Paul Flood, 54, was initially facing more than a dozen charges, including rape, involving four girls aged 13, 11, six and four.
Prosecutors sought to apply the "Moorov doctrine" to the case - the principle that allows a number of similar claims about the same accused to corroborate each other. But the strategy failed when they decided at a late stage not to proceed with the charges relating to the two younger girls.
It emerged earlier this year that prosecutors had been reluctant for many years to proceed with cases where the victims of sexual crime were aged six or under because judges tended not to accept their evidence.
In Flood’s case, the judge, Lady Smith, ruled after three days that the charges relating to the two girls were not sufficiently similar to one another for the Moorov doctrine to be applied.
The 11-year-old girl was seriously sexually abused over a number of years, but without a word of explanation to the child or her family, prosecutors dropped the rape charge against Flood.
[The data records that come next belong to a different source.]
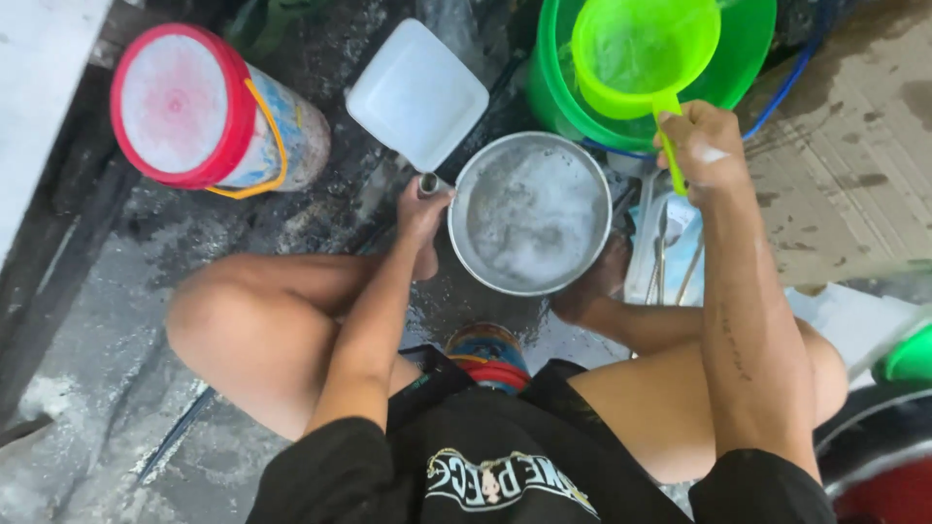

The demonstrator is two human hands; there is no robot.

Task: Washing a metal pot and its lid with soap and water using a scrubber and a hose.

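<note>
I squat over a round metal pan (530,213) with soapy, foamy water inside, standing on the wet ground between my feet. My left hand (419,212) grips the pan's short handle at its left rim. My right hand (701,144) holds the handle of a bright green plastic dipper (645,50), raised over a green basin (748,49) behind the pan.
A red-lidded plastic bucket (209,112) lies at the upper left. A white square lid (417,92) rests behind the pan. A tray with metal utensils (665,252) sits right of the pan. Wet cardboard (854,146) covers the right side.
</note>
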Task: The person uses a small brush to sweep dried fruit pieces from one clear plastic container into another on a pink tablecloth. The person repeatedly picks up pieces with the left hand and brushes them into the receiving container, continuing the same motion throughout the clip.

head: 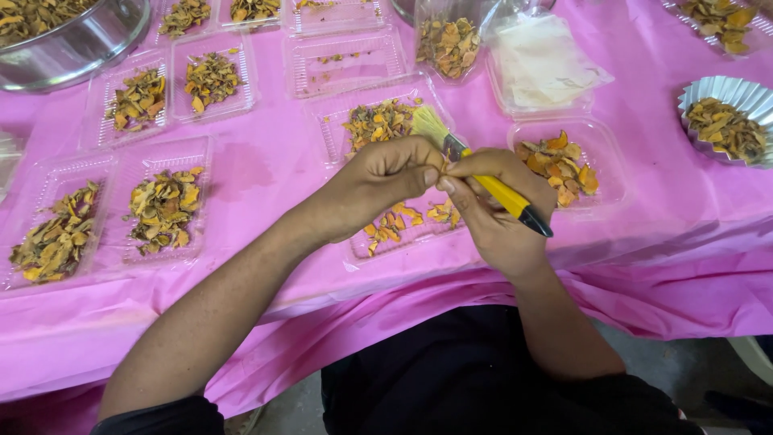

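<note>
My right hand (498, 211) grips a small paintbrush (499, 192) with a yellow handle, a black tip and pale yellow bristles that point up and left. My left hand (378, 182) is closed, its fingertips pinched right against the right hand's fingers near the brush's metal band. Whether it pinches a small piece is hidden. Both hands hover over a clear plastic tray (338, 137) that holds dried orange-yellow slices (378, 122) at its far end and several more (388, 224) at its near end.
Several clear trays of dried slices lie on the pink table cover (266, 161). A steel bowl (72, 48) sits far left, a fluted foil cup (729, 121) far right, a tray of white sheets (541, 60) behind. The table edge runs close to my lap.
</note>
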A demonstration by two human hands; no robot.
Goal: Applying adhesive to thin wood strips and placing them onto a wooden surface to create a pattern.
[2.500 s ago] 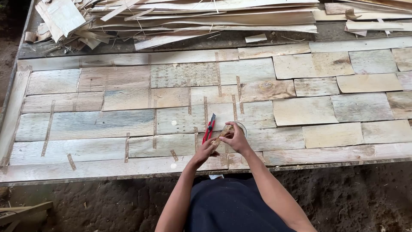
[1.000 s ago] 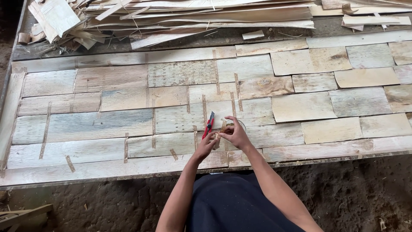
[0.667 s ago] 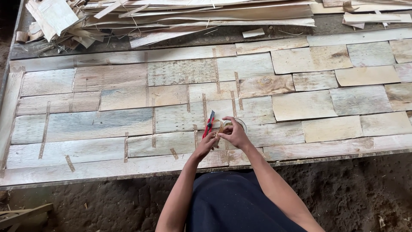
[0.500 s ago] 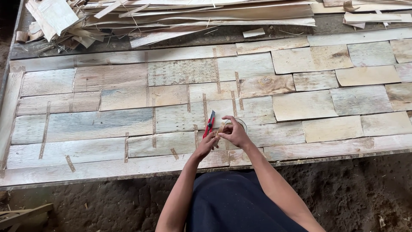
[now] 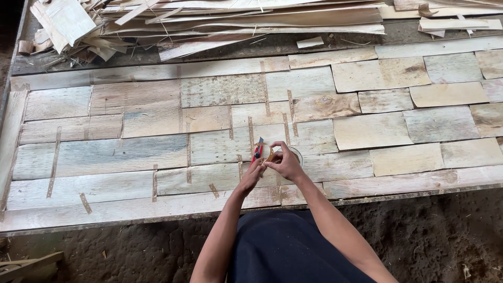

The offences alleged to have been committed against the oldest girl were not as serious and Lady Smith concluded there was insufficient consistency to allow the case to go to the jury.
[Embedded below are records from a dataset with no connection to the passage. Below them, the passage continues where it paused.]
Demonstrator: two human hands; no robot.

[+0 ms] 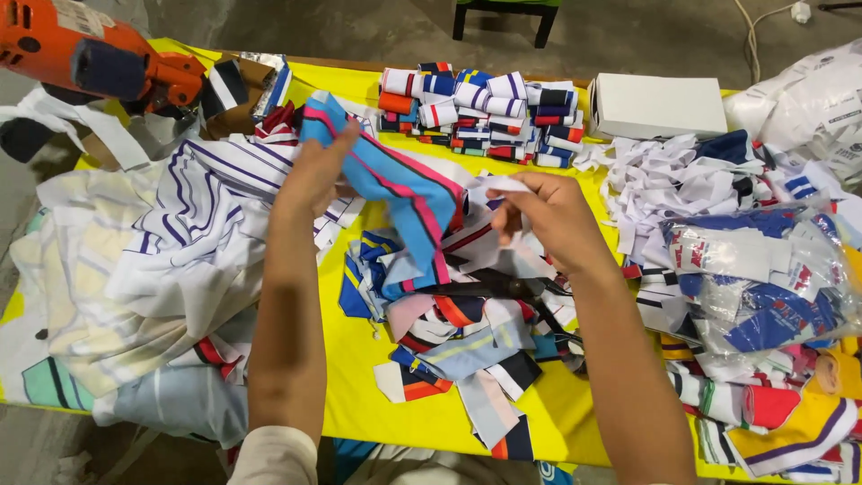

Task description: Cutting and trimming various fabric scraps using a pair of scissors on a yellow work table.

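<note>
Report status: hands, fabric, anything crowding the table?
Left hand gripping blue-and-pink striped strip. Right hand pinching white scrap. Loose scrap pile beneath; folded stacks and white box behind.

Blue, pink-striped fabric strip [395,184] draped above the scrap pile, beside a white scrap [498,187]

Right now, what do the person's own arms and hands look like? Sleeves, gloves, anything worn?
Both hands are bare: no gloves on the left hand or the right hand. No rings, watch or wristband show. Both forearms are uncovered down to the elbow. At the bottom edge, by the left elbow, a bit of pale cream sleeve shows, short or pushed up. No sleeve is visible on the right arm within the picture.
</note>
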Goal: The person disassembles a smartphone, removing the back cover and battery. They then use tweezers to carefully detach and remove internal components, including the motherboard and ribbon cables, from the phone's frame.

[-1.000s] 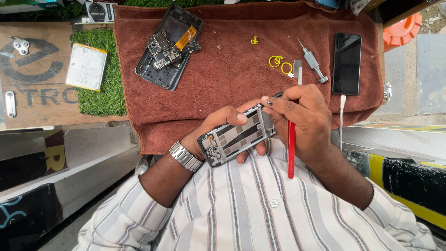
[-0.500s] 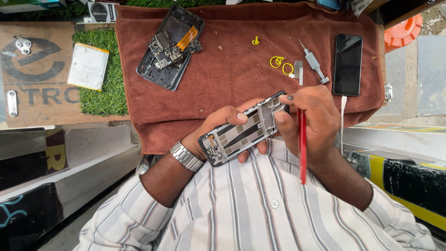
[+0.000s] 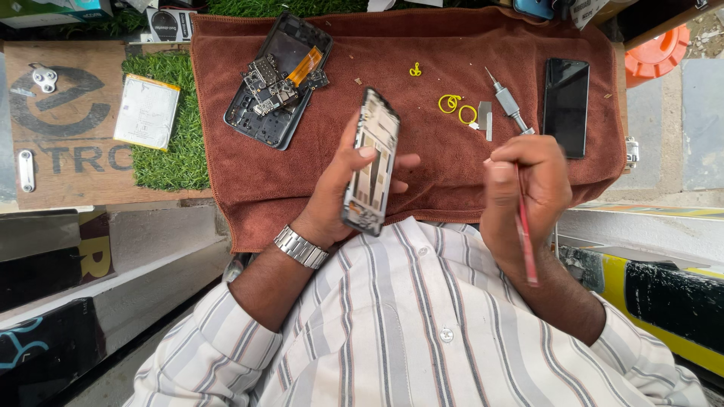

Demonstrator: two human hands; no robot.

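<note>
My left hand point(image 3: 343, 188) is raised, palm turned toward me, fingers curled around the phone frame point(image 3: 371, 162), thumb pressing its face. My right hand point(image 3: 524, 185) is a closed fist pinching the red tool point(image 3: 526, 241), wrist bent, clear of the left fingers.

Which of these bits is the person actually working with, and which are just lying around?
In hand:
- phone frame, in left hand
- red tool, in right hand

Lying about:
- opened phone
- black phone
- screwdriver
- yellow rings
- battery
- brown towel
</note>
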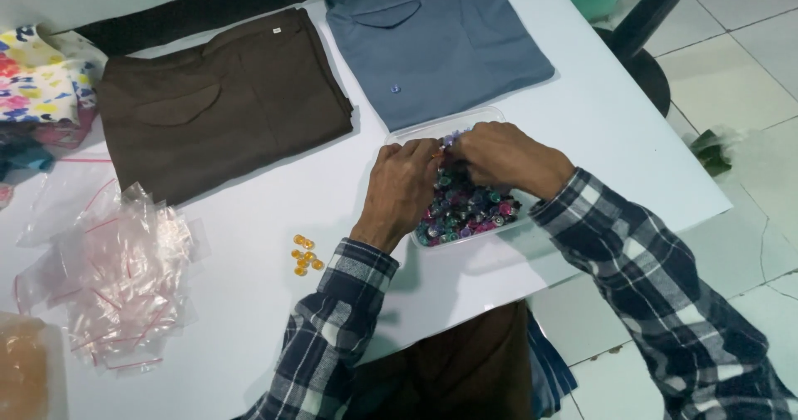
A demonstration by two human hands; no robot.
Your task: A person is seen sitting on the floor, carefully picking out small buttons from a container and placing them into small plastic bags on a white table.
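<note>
A clear plastic tray (pixel 478 117) heaped with small multicoloured buttons (pixel 470 208) sat near the front edge of a white bench (pixel 598 121), and both of the person's hands worked over it. The left hand (pixel 401 189) lay on the tray's left side with its fingers curled down and drawn together at the tips, against the buttons; whether they pinched one could not be told. The right hand (pixel 501 156) reached in from the other side, its fingers likewise bunched and meeting the left hand's fingertips above the heap, hiding whatever was between them. Both arms wore blue-and-white plaid sleeves (pixel 619 245). Just left of the left wrist, a small cluster of orange buttons (pixel 305 255) lay loose on the bench. Behind the tray rested a folded pair of blue-grey trousers (pixel 440 38) with a blue button on the cloth, and beside it, to the left, a folded pair of brown trousers (pixel 220 100). Farther left, a pile of small clear zip bags with red seal strips (pixel 125 270) was spread over the bench, and floral-printed fabric (pixel 41 75) lay at the far left corner. To the right, beyond the bench, white floor tiles (pixel 740 63) showed.
</note>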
What she did not know, although it was well known to prosecutors who prepared the case, was that the youngest girl suffered very serious abuse similar to the 11-year-old, while the six-year-old and the oldest girl suffered similar abuse.
In 1981, Flood was jailed for 18 months at Edinburgh Sheriff Court for indecent assault on a woman. The following year, he attacked a nurse in a park in Edinburgh and indecently assaulted her. He was jailed for four years.
In 1989, he again attacked a woman in a secluded spot, dragging her into undergrowth where he attempted to rape her, and was jailed for five years.
The father of the youngest child in the latest case said: "My daughter and the other very young victim were able to tell the police very clearly what had happened to them.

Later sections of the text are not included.